Well...I don't know if you will think this is a GOOD day but I certainly never will forget it. Many of my fav days are when I go to concerts.
My first (and only so far) Yes concert was quite a trip. But I need to back up and tell the whole story. From the time I knew they were coming to my local venue, I knew I would be attending. So I got my tickets and from then on the excitement started building and I was a complete basketcase of frenetic energy the day of the show. So excited in fact that I knew eating would be out of the question...(keep that fact in mind). I started for the concert well in advance to make sure I wouldn't be late. Thank goodness for that because I got lost on the way there and ended up grabbing my seat just minutes before the show! But my nerves weren't any better and now to add to my excitement I am really nervous about almost missing the opening of the show. So I sit down and by this time it is shortly after 8pm. Remember I am still UNFED, I didn't have time before the show like I planned.
So...I start chatting with the people around me (I usually go to concerts by myself because it's really easy to get a great seat, plus no one I know would pay to see the bands I go to see.) and this lady offers me a beer and being the courteous person that I am, OF COURSE I oblige and drink it. (No food remember!) Can you feel the sense of forboding here?

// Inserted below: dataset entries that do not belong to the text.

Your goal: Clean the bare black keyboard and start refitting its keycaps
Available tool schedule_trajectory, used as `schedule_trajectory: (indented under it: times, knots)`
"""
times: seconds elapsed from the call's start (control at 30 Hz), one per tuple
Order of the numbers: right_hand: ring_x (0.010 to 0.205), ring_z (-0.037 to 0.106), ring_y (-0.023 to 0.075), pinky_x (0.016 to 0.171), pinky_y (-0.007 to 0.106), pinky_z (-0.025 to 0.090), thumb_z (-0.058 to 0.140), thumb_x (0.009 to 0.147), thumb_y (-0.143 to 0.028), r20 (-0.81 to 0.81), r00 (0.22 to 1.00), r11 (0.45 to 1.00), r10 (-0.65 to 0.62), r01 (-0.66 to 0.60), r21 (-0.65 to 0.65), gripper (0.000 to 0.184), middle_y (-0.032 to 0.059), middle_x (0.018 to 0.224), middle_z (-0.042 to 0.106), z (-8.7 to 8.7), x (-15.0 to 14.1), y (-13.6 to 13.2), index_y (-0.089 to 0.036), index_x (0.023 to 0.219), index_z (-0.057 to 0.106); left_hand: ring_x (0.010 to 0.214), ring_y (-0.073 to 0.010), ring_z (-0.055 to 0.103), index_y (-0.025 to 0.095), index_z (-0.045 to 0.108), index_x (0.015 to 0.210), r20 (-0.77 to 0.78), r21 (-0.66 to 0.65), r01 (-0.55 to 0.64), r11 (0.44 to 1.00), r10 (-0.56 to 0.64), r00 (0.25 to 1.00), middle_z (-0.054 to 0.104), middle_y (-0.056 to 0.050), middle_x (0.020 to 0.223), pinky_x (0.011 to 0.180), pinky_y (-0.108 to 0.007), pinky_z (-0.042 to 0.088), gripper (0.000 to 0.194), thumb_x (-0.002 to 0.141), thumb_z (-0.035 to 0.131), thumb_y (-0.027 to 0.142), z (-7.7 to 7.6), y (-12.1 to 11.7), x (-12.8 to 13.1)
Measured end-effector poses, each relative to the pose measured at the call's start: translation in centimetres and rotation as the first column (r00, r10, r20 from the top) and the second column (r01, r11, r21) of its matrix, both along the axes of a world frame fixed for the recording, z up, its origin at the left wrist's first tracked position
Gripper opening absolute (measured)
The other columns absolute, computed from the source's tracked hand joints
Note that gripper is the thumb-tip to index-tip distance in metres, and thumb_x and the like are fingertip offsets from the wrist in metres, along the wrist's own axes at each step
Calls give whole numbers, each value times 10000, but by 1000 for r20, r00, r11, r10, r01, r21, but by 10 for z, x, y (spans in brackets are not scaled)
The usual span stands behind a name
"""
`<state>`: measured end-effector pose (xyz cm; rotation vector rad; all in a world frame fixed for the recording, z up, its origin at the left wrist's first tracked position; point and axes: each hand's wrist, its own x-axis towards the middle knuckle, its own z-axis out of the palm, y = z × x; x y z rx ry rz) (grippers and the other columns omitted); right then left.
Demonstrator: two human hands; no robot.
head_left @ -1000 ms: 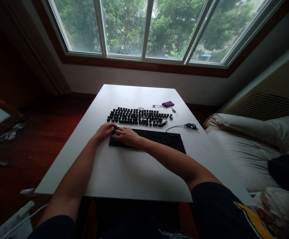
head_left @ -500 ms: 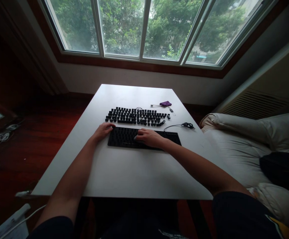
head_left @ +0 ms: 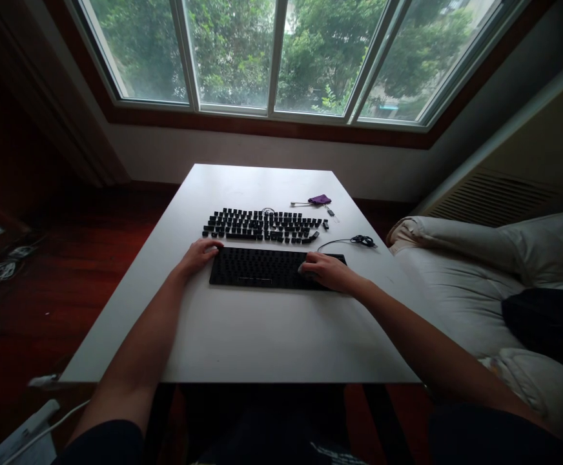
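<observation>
A black keyboard [head_left: 262, 267] lies flat on the white table, with its keycaps off over the area I can see. My left hand [head_left: 200, 253] holds it at the upper left corner, fingers closed over the edge. Toward the right part of the keyboard, my right hand [head_left: 327, 270] is closed on a small pale grey thing [head_left: 301, 267], pressed low against the surface. It looks soft, like a wad of cloth or tissue, but is too small to be sure. Behind the keyboard, the loose black keycaps [head_left: 243, 226] stand in rows.
The keyboard's coiled black cable [head_left: 361, 241] rests on the right of the white table [head_left: 243, 336]. Farther back are a purple cloth [head_left: 319, 199] and a small wire tool [head_left: 330, 212]. A pale sofa [head_left: 436, 271] stands to the right, under the window side.
My right hand has slid rightward along the keyboard with the pale grey thing, uncovering its middle. My left hand stays at the corner.
</observation>
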<state>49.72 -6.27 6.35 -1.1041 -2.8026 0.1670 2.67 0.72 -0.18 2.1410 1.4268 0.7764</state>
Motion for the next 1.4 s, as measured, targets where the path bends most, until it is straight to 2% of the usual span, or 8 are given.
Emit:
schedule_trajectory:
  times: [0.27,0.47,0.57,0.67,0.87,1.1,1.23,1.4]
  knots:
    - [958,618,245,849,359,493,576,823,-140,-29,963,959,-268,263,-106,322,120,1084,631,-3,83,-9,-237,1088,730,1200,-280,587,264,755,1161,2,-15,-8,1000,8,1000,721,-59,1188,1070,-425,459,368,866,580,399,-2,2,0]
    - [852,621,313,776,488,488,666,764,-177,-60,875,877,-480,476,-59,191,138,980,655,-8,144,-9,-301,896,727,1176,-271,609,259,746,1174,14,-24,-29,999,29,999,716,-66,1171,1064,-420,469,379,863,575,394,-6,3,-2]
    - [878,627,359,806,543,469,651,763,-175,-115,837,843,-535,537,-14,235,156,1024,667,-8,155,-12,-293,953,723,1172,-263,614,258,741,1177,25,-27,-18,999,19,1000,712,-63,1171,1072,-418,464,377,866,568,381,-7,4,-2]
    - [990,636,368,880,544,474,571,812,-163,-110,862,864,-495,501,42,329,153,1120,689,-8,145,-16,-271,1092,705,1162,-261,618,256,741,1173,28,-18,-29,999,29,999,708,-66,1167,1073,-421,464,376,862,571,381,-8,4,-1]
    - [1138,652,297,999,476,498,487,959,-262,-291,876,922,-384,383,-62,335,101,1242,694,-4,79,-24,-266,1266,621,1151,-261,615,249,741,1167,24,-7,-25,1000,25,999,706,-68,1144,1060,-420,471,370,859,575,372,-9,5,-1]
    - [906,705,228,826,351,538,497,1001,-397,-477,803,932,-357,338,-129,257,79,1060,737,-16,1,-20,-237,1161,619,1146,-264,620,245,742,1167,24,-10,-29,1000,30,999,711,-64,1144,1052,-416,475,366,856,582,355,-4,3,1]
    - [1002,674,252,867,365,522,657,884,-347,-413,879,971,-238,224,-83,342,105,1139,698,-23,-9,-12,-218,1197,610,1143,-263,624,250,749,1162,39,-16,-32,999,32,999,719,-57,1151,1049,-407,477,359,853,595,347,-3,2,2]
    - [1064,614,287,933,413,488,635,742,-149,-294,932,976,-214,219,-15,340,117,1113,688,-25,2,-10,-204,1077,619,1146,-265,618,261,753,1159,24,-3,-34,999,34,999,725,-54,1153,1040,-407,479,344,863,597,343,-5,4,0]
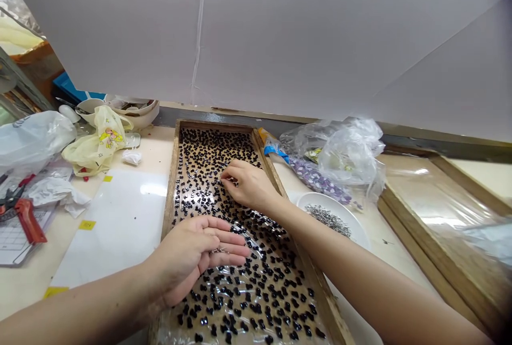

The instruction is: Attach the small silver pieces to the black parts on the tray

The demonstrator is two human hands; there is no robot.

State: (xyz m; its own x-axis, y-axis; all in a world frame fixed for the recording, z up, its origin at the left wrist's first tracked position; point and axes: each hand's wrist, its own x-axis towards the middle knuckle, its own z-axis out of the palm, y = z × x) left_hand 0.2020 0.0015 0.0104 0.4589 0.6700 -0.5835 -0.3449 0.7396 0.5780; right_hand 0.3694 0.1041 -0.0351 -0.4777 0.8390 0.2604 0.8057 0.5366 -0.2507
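Observation:
A long wooden-framed tray point(171, 174) lined with clear plastic lies in front of me, covered with many small glossy black pieces point(236, 305). My left hand point(204, 249) is palm up above the tray's left side, fingers stretched out and thumb resting over them. Several thin silvery metal pins point(219, 250) lie on its fingers. Farther along the tray, my right hand point(248, 185) is low over the black pieces with thumb and forefinger pinched together. What sits in that pinch is too small to make out.
A white bowl point(360, 227) of metal pins stands right of the tray, near a bag of purple-and-white bits point(316, 177) and crumpled clear plastic point(352, 147). Another wooden frame point(424, 243) lies far right. Red-handled pliers point(30, 219), a yellow bag point(96, 145) and a white sheet point(120, 217) are left.

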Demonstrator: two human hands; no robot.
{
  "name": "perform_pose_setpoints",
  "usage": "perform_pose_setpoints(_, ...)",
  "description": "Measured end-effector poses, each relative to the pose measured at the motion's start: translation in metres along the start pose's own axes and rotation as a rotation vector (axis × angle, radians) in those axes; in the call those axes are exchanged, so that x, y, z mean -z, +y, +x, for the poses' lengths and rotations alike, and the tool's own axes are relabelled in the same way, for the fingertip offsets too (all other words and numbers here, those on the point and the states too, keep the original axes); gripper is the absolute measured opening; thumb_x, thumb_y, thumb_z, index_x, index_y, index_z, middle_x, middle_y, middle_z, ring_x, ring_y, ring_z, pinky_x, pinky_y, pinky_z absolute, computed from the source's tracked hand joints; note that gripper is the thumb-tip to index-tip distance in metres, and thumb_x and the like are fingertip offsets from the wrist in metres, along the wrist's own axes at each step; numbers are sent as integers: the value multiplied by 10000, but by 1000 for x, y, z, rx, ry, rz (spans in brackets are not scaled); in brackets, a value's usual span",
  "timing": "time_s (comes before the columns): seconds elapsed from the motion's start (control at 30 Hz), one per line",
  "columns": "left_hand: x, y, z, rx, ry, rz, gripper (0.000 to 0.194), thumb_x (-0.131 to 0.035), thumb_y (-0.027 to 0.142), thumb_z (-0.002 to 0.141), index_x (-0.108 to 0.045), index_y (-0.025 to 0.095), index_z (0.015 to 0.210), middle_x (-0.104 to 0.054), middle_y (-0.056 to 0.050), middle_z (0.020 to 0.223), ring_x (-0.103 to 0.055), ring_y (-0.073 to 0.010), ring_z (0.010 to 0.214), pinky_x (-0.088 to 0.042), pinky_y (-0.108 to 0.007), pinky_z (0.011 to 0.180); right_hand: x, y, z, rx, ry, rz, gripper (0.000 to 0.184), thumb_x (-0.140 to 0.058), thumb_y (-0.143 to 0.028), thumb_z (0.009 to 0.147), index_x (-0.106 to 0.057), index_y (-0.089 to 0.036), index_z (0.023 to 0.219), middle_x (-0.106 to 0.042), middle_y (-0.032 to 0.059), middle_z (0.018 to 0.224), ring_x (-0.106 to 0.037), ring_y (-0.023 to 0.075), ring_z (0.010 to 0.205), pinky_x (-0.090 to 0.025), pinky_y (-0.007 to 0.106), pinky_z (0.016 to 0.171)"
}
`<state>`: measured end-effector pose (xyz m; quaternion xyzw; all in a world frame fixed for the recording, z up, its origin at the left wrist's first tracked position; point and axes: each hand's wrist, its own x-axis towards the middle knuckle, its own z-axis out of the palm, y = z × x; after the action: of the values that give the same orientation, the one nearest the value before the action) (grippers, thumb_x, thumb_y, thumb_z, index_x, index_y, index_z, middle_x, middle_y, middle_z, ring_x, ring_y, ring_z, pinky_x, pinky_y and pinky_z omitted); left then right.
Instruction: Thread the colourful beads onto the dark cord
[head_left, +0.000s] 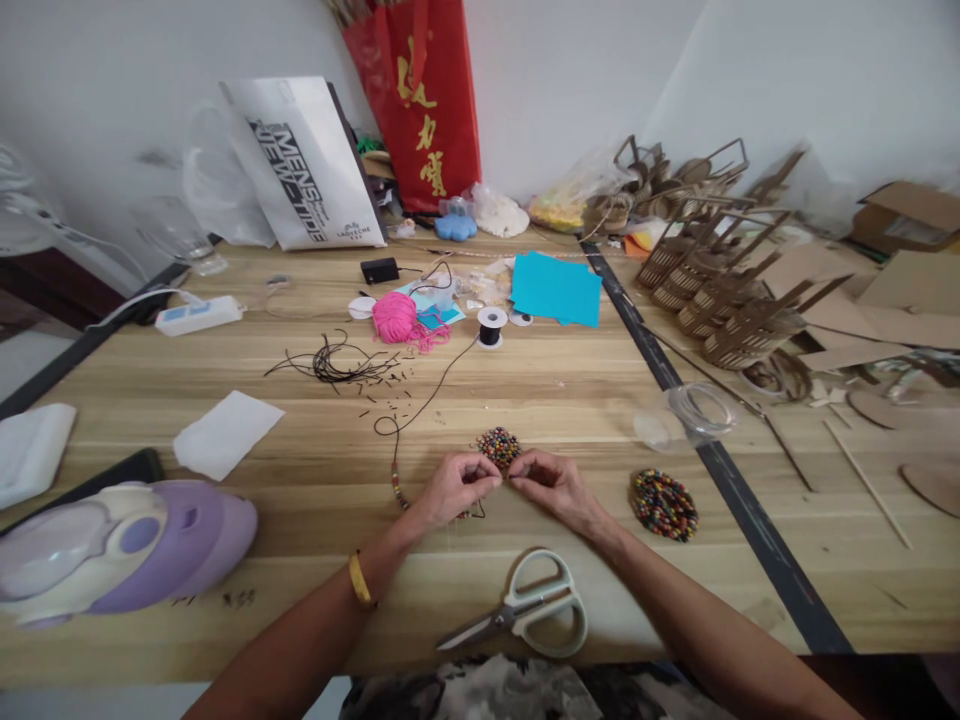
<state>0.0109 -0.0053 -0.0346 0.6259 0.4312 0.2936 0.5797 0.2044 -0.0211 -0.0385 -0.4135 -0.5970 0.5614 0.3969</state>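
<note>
Both my hands meet just in front of a small pile of multicoloured beads. The thumb and finger of my left hand are pinched, apparently on a thin black cord; its tip is too small to see clearly. That cord runs from a spool with a loop in it and passes beneath my left wrist. A short row of strung beads sits on it, partly hidden by the wrist. Close beside, my right hand pinches something small and dark at its fingertips, which I cannot make out.
Scissors lie near the front edge. Right of my hands is a coil of strung beads. Cut black cords, pink yarn and blue sheets lie farther back. A purple-and-white device stands left; small baskets stand right.
</note>
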Motion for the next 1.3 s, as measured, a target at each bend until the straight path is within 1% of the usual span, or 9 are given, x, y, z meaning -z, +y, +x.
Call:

Then the show starts. I am absolutely beside myself and I can't believe I am actually seeing my fav band for the first time. And the lights are going and the music is the complicated artsy all over the place stuff that Yes is famous for, what the fans want to hear every time, etc. And they are NOT playing their music that I really love, but I am hanging in there for a good hour or so. And yet everything is so stimulating and chaotic and I am very much worse for wear...hungry, drunk, headachy, exhausted, and my brain is just swirling from the all the elements of this concert...that I am sitting there in the 15th or so row and I pass out in my chair. I wake up God-knows-how-much later and feel a lot better for the time being, except I do wonder how long I have been out. But there they all still are playing in a laser-beam lather so I'm thinking I couldn't have missed much?? (I will never know for sure)
At the very end of the show, (did I mention the dozen roses?) I take my flowers down to the stage and TRY and TRY and TRY to get the bands attention while they are taking their bows. Nothing. Soon there is a crowd of people yelling up at the stage trying to tell the guys that I am standing there with flowers...and I am really getting nervous now because I really had wanted that little personal moment there...and then JUST before they leave the bass player, Chris Squire, hears all these people shouting from my direction and he comes and shakes my hand and takes the flowers! And that was it for my first Yes concert.
Back at the car, I am trying to pull the whole experience together and make sense of my day, and I realize that I still feel really cruddy and even if I am now sober, I don't stand a chance at driving. I recline in my seat while everyone is leaving and go back to sleep. Through the confusion in the parking lot, I vaguely remember a cop tapping on my window telling me to leave but I just couldn't manage to give him my attention and seeing's how there was no ticket on my windshield, I guess he figured I was better off there only AFTER disturbing me the first time. I woke up again 2 hours later in a completely EMPTY AND HUGE parking lot and was much more ready to hit the road. Thankfully, I did NOT get lost and the trip home took a much more reasonable 30 minutes rather than the 90 that I spent getting to the concert...but I still felt lousy. I made it ALLLLLLMOST home and within a half mile of my house, I had to pull over and barf...and THEN I proceeded home and walked directly to the fridge. I warmed up something in the microwave and remember inhaling a peanut butter sandwich while I waited and then I went directly to bed where I collapsed until about 10:00 the next morning.
Isn't that a "wonderous story"? (That's a Yes song by the way, a very easygoing one that I love, NOT at all like "Gates of Delirium" or any of those that I really can't hang with...like they played when I went to see them...) All in all, I would have to say that I will have to think hard before I go to see them again...and if I do, I will have to eat first! But still, I am so glad I have a story like this to tell. It is funny even to me and it is one of those unforgettable things that I can look back on and smile about...and I did get a handshake from one of the world's most talented bass players???
Last week I went to James Taylor in Houston and what a show. I gave him ~flowers~ and got my long awaited moment where he looked at the crowd and just saw ME. I was almost in tears I was so happy!
YES I do love cheesy encounters with rock musicians. And yes I use flowers to get down to the stage so I can get a handshake or a "thanks for coming". So far its worked everytime...lots of people would find that kind of smarmy but I don't worry about it. I am making wonderful memories for myself and VERY sunny days.